- **WHAT YOU WILL DO**:
Below are records; how many of their lines contain "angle"? Answer with only the number.

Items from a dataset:
● ● ● ● ● ● ●
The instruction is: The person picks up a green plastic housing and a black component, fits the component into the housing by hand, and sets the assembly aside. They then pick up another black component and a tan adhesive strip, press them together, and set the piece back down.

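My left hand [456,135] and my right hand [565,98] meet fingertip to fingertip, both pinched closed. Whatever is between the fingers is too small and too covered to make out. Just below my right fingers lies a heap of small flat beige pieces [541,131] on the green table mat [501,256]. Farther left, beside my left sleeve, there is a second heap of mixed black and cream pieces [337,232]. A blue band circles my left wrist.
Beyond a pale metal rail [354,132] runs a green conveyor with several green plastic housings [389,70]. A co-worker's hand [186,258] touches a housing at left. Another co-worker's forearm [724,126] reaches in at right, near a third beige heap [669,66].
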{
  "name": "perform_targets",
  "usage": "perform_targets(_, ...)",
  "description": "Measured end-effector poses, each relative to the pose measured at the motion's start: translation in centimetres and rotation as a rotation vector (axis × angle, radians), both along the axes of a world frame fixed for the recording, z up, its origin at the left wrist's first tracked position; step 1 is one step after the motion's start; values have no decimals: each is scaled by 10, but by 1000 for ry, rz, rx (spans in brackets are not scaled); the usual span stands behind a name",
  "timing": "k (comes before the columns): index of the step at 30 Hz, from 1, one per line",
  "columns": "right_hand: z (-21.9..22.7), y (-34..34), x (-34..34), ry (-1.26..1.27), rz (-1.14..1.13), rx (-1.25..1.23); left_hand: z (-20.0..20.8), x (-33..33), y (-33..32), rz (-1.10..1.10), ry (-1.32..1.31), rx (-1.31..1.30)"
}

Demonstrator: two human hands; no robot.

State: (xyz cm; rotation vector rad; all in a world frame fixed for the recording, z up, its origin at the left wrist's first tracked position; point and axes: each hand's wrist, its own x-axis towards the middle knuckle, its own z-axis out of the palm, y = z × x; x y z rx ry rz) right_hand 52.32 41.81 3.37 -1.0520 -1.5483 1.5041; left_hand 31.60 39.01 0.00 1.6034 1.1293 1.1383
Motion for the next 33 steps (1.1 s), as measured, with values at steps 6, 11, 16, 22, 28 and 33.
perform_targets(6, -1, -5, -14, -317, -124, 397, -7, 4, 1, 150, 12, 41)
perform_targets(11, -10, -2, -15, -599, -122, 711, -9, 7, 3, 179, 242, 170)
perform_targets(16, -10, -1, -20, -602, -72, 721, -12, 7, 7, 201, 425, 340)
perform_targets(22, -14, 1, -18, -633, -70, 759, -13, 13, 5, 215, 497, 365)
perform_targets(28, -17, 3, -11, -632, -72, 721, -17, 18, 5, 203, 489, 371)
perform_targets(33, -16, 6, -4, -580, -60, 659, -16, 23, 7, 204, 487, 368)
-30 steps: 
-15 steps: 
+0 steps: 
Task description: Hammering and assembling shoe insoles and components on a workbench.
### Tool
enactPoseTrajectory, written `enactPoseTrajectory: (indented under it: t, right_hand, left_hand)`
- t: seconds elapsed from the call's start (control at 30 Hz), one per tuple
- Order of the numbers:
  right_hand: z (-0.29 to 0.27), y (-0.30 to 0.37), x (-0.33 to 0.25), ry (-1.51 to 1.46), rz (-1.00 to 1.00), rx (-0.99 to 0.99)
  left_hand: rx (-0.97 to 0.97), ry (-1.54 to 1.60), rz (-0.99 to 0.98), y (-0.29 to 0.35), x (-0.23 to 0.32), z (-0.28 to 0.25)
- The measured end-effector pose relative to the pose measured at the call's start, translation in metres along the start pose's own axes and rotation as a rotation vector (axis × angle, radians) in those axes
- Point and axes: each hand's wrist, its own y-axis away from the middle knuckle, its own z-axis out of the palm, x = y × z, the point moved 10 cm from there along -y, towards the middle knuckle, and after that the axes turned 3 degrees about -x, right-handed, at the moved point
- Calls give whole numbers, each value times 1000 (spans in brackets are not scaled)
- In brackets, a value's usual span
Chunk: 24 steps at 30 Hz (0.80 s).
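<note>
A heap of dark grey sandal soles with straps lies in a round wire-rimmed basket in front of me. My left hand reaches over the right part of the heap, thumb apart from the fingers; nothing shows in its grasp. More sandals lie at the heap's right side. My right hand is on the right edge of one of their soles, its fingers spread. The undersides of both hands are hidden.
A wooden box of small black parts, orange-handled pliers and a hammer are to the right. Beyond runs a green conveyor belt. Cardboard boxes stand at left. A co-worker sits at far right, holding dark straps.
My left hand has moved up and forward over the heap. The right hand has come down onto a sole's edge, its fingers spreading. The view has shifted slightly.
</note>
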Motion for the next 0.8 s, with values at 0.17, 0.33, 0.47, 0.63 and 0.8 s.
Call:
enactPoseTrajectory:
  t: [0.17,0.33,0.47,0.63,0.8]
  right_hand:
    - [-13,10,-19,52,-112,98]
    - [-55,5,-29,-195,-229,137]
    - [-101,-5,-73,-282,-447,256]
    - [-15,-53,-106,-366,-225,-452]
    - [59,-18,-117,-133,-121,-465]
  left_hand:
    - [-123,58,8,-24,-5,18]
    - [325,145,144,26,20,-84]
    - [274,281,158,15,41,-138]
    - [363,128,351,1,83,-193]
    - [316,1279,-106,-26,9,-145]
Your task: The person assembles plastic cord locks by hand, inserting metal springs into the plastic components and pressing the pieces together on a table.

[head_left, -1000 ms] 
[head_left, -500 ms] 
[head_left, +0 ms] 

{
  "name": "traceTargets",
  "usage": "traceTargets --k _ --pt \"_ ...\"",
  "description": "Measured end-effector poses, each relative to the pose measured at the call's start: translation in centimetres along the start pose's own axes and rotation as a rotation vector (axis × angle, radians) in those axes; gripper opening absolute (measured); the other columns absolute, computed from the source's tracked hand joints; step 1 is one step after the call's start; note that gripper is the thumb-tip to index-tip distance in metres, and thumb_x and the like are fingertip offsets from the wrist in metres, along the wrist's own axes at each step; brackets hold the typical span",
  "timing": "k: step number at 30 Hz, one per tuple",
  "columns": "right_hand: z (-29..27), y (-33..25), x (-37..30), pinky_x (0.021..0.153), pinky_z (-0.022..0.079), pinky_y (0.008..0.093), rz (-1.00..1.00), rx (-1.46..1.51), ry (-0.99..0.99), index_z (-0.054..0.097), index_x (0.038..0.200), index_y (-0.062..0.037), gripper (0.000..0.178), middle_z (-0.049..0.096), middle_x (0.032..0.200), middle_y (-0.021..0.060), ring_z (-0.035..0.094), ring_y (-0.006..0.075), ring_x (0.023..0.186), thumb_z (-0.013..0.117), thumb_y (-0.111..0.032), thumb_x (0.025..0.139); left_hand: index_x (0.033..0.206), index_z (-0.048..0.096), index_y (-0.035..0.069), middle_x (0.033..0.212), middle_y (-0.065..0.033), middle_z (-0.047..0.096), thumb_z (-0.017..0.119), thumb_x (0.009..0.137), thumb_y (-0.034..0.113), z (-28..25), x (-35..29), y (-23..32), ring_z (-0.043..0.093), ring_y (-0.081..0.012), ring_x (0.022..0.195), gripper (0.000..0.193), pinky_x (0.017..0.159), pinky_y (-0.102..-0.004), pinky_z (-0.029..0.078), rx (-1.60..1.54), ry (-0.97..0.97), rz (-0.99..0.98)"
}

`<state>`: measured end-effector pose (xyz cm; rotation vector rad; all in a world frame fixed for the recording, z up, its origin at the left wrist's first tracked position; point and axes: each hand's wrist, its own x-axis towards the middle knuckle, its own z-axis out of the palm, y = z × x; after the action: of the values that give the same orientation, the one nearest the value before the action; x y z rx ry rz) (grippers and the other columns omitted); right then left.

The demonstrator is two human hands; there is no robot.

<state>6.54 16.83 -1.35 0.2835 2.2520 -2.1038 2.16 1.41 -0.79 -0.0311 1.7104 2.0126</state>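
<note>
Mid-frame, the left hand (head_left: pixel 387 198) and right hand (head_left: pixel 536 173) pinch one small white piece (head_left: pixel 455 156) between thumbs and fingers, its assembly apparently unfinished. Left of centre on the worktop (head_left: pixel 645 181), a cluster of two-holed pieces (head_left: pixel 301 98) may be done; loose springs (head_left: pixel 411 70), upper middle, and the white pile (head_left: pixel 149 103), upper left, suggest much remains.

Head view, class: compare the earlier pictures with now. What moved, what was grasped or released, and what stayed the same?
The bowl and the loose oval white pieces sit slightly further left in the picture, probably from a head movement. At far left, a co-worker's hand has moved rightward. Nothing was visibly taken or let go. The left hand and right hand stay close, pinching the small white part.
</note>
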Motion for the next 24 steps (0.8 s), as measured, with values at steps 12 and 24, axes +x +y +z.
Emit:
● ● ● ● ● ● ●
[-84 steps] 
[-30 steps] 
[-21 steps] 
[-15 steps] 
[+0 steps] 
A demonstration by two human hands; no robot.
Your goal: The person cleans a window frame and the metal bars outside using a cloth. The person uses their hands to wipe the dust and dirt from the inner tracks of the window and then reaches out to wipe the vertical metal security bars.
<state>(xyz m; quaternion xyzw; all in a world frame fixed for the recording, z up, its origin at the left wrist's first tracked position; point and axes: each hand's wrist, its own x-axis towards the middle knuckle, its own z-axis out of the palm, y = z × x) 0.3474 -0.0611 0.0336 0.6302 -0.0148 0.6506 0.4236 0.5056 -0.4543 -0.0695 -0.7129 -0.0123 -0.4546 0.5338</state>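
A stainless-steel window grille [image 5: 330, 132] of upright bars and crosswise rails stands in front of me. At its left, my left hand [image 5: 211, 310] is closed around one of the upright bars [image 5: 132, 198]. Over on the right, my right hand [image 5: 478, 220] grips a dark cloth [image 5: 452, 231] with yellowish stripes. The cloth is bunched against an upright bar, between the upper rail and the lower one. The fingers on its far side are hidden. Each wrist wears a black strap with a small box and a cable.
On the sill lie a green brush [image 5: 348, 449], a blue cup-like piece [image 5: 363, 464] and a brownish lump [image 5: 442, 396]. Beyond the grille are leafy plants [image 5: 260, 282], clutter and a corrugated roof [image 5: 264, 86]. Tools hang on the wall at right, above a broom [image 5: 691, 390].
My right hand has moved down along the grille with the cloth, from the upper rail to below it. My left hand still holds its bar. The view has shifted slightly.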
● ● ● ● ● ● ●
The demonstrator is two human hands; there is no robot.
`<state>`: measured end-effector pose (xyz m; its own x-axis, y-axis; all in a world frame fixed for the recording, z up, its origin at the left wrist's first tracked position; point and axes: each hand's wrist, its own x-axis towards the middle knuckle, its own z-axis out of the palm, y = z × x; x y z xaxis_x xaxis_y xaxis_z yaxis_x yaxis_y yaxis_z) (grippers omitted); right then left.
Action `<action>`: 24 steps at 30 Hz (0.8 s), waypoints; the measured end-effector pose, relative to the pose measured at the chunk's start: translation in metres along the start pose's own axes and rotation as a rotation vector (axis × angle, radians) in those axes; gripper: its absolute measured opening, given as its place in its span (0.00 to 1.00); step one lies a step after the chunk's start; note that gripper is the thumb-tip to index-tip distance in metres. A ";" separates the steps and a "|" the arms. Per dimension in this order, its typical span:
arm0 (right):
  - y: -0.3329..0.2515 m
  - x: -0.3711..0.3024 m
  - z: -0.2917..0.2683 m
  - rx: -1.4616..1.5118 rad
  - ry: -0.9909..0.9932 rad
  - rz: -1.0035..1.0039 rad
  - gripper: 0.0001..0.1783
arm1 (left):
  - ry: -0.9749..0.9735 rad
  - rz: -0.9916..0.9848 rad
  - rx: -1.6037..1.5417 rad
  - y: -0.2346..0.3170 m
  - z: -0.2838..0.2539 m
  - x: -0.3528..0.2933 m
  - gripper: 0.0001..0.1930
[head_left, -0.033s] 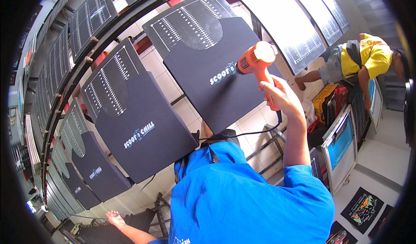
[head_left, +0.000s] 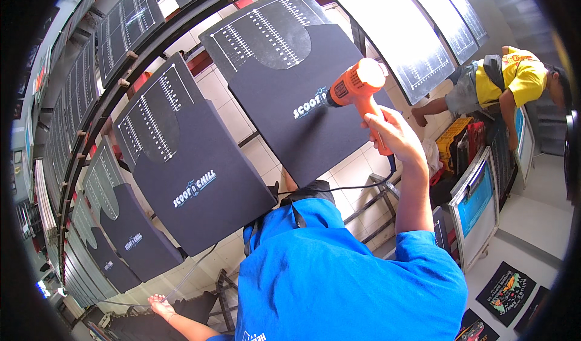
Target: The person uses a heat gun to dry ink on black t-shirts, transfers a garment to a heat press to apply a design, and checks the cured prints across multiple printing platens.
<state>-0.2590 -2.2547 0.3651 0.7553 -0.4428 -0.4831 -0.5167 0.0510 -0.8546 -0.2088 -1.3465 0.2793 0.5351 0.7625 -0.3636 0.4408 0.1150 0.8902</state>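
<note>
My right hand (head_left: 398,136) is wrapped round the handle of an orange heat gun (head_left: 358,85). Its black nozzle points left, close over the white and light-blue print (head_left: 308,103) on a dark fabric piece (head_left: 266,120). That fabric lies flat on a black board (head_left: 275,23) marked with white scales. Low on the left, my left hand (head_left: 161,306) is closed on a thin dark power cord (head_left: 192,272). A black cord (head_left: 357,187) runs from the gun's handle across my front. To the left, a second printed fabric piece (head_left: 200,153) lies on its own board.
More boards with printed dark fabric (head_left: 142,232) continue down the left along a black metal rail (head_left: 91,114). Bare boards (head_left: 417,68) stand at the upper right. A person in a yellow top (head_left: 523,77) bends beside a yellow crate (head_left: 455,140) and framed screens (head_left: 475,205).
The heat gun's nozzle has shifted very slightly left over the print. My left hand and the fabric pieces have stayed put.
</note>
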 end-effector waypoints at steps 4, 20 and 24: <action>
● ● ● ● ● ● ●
- **TASK RESULT**:
4